**What to work on:** Restate the following data in its entirety, word for word and without images.
%%
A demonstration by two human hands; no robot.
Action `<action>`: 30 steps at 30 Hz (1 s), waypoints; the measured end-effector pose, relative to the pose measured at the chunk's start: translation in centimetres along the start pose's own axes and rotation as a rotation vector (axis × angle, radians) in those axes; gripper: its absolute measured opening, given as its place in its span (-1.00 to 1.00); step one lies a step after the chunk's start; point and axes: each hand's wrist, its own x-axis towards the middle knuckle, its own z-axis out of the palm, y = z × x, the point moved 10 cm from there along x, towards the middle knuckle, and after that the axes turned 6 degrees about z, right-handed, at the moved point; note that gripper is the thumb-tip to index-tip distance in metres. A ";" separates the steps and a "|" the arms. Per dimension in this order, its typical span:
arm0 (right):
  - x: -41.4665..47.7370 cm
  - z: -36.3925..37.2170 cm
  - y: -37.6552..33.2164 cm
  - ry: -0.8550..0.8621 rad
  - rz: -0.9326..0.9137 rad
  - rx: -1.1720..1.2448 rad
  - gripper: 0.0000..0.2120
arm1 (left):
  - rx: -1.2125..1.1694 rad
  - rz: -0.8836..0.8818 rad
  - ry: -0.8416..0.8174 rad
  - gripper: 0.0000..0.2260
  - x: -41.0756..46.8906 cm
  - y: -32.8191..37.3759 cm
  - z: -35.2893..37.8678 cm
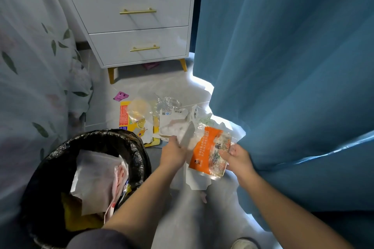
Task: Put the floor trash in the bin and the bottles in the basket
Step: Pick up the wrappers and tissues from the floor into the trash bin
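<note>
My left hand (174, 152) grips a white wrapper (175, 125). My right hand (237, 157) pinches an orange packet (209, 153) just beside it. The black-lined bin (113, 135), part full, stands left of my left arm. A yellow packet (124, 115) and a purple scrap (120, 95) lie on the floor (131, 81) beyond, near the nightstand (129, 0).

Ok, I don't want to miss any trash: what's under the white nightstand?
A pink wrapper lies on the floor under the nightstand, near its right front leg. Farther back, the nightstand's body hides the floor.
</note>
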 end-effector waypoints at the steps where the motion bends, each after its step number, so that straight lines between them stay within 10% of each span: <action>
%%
**Written answer:**
A demonstration by two human hands; no robot.
Action `<action>`: 30 steps at 30 Hz (1 s), waypoints; the measured end-effector pose, relative to the pose measured at the chunk's start: translation in centimetres along the start pose's own axes and rotation as a rotation vector (axis × angle, radians) in those axes; gripper: its absolute measured opening, given as its place in its span (-1.00 to 1.00); step one lies a step after the chunk's start; point and axes: each hand's wrist, its own x-axis towards the middle knuckle, its own z-axis out of the palm, y = z × x, the point moved 10 cm from there along x, towards the middle knuckle, and after that the axes turned 6 degrees about z, right-handed, at the moved point; note that gripper is the thumb-tip to index-tip distance in metres. A ";" separates the steps and a "|" the arms. Per dimension in this order, its typical span:
arm0 (right):
  - x: -41.4665..47.7370 cm
  - z: -36.3925..37.2170 cm
  - y: -37.6552..33.2164 cm
  - ry: -0.8550..0.8621 rad
  - rz: -0.9326..0.9137 rad
  - rx: -1.1720..1.2448 rad
  - gripper: 0.0000..0.2120
arm1 (left):
  - rx: -1.2125..1.1694 rad
  - rz: -0.8836..0.8818 rad
  - ry: -0.8416..0.8174 rad
  - gripper: 0.0000..0.2260
  - x: -41.0756..46.8906 cm
  - y: -32.8191..37.3759 cm
  - z: -35.2893..37.8678 cm
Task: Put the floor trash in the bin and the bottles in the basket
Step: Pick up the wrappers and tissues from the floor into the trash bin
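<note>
My left hand (174, 152) grips a white wrapper (175, 125). My right hand (237, 157) pinches an orange packet (209, 153) just beside it. The black-lined bin (113, 135), part full, stands left of my left arm. A yellow packet (124, 115) and a purple scrap (120, 95) lie on the floor (131, 81) beyond, near the nightstand (129, 0).

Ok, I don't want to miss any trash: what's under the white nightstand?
A pink wrapper lies on the floor under the nightstand, near its right front leg. Farther back, the nightstand's body hides the floor.
</note>
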 end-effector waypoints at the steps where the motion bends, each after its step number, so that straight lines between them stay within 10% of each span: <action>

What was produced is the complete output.